#84 = Volume 28, Part 2 = July 2001
ARTICLE ABSTRACTS
David Galef
Tiptree and the Problem of the Other:
Postcolonialism Versus Sociobiology
Abstract. -- The
work of Alice Sheldon, better known as James Tiptree, Jr., is marked by conflict
between a desire to overcome imperialist habits of mind and a scientist’s
fatalism about the limits of altering human behavior. Accordingly, much of her
fiction vacillates between the two poles of postcolonialist theory and
sociobiology, though with a decided leaning toward the latter, as an analysis of
works from Ten Thousand Light-Years from Home (1973) to The Starry
Rift (1986) shows. A focal examination of the short story "I’ll Be
Waiting for You When the Swimming Pool Is Empty" (1971) demonstrates the
complexity of these contradictory forces at work.
Cyndy Hendershot
Anti-Communism and Ambivalence in Red Planet Mars,
Invasion USA, and The Beast of Yucca
Flats
Abstract. -- I
focus on representations of the "Communist threat" in three sf B-films—Harry
Horner’s Red Planet Mars (1952), Alfred E. Green’s Invasion USA (1952),
and Coleman Francis’s The Beast of Yucca Flats (1961). Rather than
using metaphors such as alien invaders or giant insects (like so many films of
that era), all three directly address Communism, using it as an important
element in their plots. Yet while each invokes the threat of a dangerous Soviet
enemy, each also raises the possibility that internal conflicts in the United
States allow that threat to flourish, holding up a mirror to US flaws and
weaknesses.
John Johnston
Distributed Information: Complexity Theory in the
Novels of Neal Stephenson and Linda Nagata
Abstract. -- This
paper examines a strand of contemporary sf that draws significantly on
complexity theory, in particular on new ideas about computation and information
processing that bear on questions about the origins of life and intelligence,
and evolution in complex adaptive systems. After a theoretical overview, it
considers early examples of this influence in Bruce Sterling’s first stories
and novel Schismatrix. Most of the paper is then devoted to extended
readings of Neal Stephenson’s The Diamond Age and Linda Nagata’s
trilogy, The Bohr Maker, Deception Well, and Vast. Assuming but
extending beyond 1980s cyberpunk fiction, both authors project future worlds
profoundly transformed by nanotechnology, in which the boundary between
mechanical machines and biological organisms begins to break down. Specifically,
Stephenson envisions a shift from algorithmic computation (i.e. Turing machines)

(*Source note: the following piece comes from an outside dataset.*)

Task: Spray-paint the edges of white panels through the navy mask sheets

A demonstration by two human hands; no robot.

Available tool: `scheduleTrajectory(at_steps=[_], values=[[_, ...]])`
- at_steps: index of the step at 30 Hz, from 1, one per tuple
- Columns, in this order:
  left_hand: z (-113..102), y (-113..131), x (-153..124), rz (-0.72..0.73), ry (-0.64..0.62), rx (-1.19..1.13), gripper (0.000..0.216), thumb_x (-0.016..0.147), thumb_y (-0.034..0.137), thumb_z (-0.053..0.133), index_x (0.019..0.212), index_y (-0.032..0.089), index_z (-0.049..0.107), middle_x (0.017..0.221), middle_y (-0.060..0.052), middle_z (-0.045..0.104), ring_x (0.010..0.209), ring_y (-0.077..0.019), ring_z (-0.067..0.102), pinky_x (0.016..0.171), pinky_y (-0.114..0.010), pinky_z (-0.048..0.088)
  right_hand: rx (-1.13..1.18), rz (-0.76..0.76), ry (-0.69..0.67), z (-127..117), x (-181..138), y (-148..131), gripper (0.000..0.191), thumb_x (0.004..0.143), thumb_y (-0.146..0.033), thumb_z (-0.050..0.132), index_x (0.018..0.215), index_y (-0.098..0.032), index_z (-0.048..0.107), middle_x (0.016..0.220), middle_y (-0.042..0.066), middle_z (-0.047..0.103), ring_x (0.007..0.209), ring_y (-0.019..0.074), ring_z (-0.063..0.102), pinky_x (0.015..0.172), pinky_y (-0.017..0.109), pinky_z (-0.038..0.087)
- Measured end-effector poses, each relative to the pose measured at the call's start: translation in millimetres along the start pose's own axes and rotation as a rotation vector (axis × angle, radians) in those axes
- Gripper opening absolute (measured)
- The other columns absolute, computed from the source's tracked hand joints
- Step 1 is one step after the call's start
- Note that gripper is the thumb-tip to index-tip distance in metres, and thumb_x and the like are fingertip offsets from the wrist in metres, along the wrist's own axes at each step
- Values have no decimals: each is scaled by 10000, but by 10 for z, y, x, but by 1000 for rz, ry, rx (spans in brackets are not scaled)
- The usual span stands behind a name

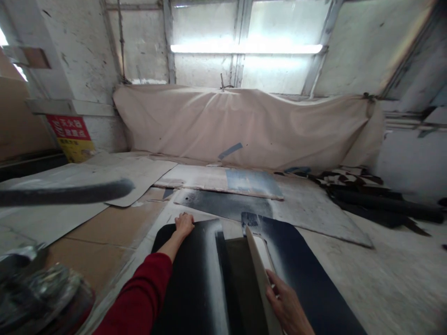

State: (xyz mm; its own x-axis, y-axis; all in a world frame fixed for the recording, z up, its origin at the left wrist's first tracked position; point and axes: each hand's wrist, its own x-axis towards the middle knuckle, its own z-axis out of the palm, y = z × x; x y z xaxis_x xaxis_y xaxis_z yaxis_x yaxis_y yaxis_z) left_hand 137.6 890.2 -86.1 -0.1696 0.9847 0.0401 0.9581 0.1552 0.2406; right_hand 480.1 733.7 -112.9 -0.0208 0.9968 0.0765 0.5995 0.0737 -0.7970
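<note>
"Two dark sheets (190, 274) lie on the tabletop (401, 279). What's in hand?"

"The left hand (184, 224) rests on the black one's far edge, fingers bent; I can't tell whether they grip it. The right hand's (287, 300) fingers pinch a pale board (257, 260), tilted on edge between the sheets."

"Any container?"

"One blurred pot (87, 301), lower left, topped with something crumpled and shiny. Its contents I can't make out."

"Readable writing?"

"A red-and-yellow sign (71, 129) says 灭火器 放置点; its yellow part is too blurred."
</note>
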Motion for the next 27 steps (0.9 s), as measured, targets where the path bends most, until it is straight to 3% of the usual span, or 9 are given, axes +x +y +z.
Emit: scheduleTrajectory(at_steps=[4, 9, 13, 22, 27], values=[[-255, 39, -10, 90, 24, -96, 251, 831, 333, 526, 1005, 154, 557, 1068, -56, 573, 976, -190, 543, 841, -420, 454, -23, 4, -33, -33, -15, -57, 645, 701, -451, 344, 1151, -35, 546, 1026, 194, 643, 723, 228, 624, 690, 325, 479], [-435, 324, 67, 211, 37, -189, 255, 844, 345, 504, 1010, 156, 548, 985, -38, 595, 889, -162, 568, 794, -381, 474, -30, -41, -17, -75, -23, -104, 518, 718, -394, 379, 1108, -126, 587, 963, 132, 673, 715, 217, 625, 666, 302, 480], [-305, 589, 131, 154, 16, -178, 276, 836, 371, 511, 1004, 156, 552, 973, -41, 595, 874, -165, 570, 780, -385, 478, -65, -49, -19, -70, -21, -111, 570, 721, -377, 350, 1134, -45, 562, 961, 175, 657, 687, 223, 621, 640, 310, 481], [-7, 809, 240, 9, -17, -88, 297, 838, 383, 504, 1031, 161, 547, 1010, -48, 590, 904, -175, 568, 813, -406, 464, -140, -89, 5, 51, -31, -157, 466, 781, -315, 326, 1123, -91, 549, 859, 109, 619, 585, 173, 574, 624, 297, 474], [116, 949, 162, -40, 13, -57, 298, 834, 390, 506, 1015, 160, 560, 1044, -54, 587, 980, -199, 544, 879, -457, 419, -248, -128, 20, 135, -65, -249, 397, 818, -276, 316, 1118, -143, 539, 903, 90, 604, 598, 164, 570, 637, 289, 470]])
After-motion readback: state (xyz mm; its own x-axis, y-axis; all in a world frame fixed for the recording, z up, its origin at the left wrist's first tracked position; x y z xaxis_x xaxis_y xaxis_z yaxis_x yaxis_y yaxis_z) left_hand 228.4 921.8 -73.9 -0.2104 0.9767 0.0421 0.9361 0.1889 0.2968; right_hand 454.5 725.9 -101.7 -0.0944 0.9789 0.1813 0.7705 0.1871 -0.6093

to a new form of biological computation in which sex provides the means of
information exchange and processing. Nagata, on the other hand, deploys
Artificial Life scientist Christopher Langton’s theme of "life at the
edge of chaos" to re-imagine the encounter with alien modes of being and to
depict new spaces of adaptation and communication.
Carol McGuirk
The Rediscovery of Cordwainer Smith
Abstract. -- Defining
historical, biographical, and literary contexts for Smith’s writings, I
analyze his oblique, elliptical style and discuss his approach to the portrayal
of heroes. Smith’s consistent focus, even in such non-sf as Ria (1947),
Carola (1948), and Atomsk (1949), is on isolated protagonists
caught in a maelstrom of contrary impulses; Martel in "Scanners Live in
Vain" is torn between body and spirit, domesticity and duty, indoctrination
and independent thought. Smith’s sf also assesses the "human" cost
of shifting paradigms—sudden social and scientific change—and provides a
haunting critique of social control, a matter addressed covertly in his fiction
and quite openly in his military intelligence textbook, Psychological Warfare
(1948). Inherently speculative, science fictional, in his bold extrapolation
(into a very far future) of postwar social and epistemological issues, Smith is
unique among postwar writers in rejecting the violence and xenophobia of the
popular tradition and also the tidy closure of Campbellian hard sf. During the
1950s and 1960s, his enigmatic stories redrew the boundaries (and re-stocked the
visionary imagery) of science fiction.
Ian F. Roberts
Maupertuis: Doppelgänger of Doctor Moreau
Abstract. --
Though many candidates have been proposed
as models for Wells’s character Doctor Moreau, none seems a particularly
likely inspiration. This article argues that the scientist-philosopher Pierre
Louis Moreau de Maupertuis is by far the most strikingly similar historical
precursor of the fictional Moreau. Maupertuis’s family name, his surgical and
breeding experiments with animals, his scientific interests and experiments, his
unconventional religious and philosophical beliefs, his association with imagery
from Wells’s novel, and his life history combine to make him a real-life
doppelgänger of Wells’s fictional creation.